Frank Chu's business card

Job or not, he does appear to be certifiably crazy (from Wikipedia):

In early 1985, Chu, then 24 years old, took 11 members of his family hostage in his home in Oakland and was reported to have beaten one or more with his fists. Chu fired a .38 pistol at a police officer who came to investigate, but missed. Police cordoned off a ten-block area for three hours. Chu eventually released his hostages and surrendered to the police.

His violent days are long past. That was before he discovered the aliens. Contrary to popular belief, they’re not from outer space. There was some anatomical probing, and the little green men told him “We have come from Uranus”.

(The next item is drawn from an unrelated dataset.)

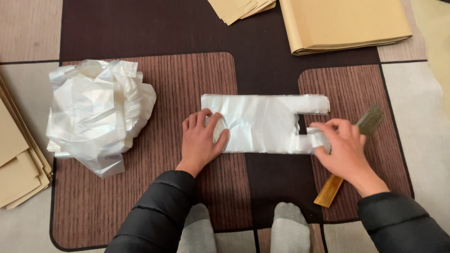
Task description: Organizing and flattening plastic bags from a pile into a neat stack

Wikipedia summarizes his beliefs fairly well:

Frank Chu holds Bill Clinton responsible for directing the CIA to withhold payment to him for being the star of something called “The Richest Family” during the presidency of George H.W. Bush. His protests frequently called for the impeachment of Clinton even after Clinton was no longer in office. Bill Clinton and various other US presidents are frequently accused by Chu of cooperating with the 12 Galaxies to commit crimes and treasons. Chu is strongly interested in television reporters and newscasters, who will bring him the publicity he requires to inform the world of the injustices committed against him. He hopes that this wave of publicity will cause a public outcry, which will result in the impeachment of various US presidents and the awarding of “$20 billions” in compensation for the damages he and his family have suffered.

Wikipedia also tells us that the San Francisco Bay Guardian named him “Best Protestor” in 2000, and SF Weekly named him “Best Pathological Citizen” in 2007.

You can find out more about him via the links on the Wikipedia page. You can visit his MySpace page, see lots of photos of his protests, find more articles, or watch lots of videos. Or you could come back here tomorrow.

(Tomorrow: I meet Frank Chu!)

8 Responses to “Frank Chu, Part 1”

  1. YogaforCynics Says:

    Has it occurred to you that he might be right?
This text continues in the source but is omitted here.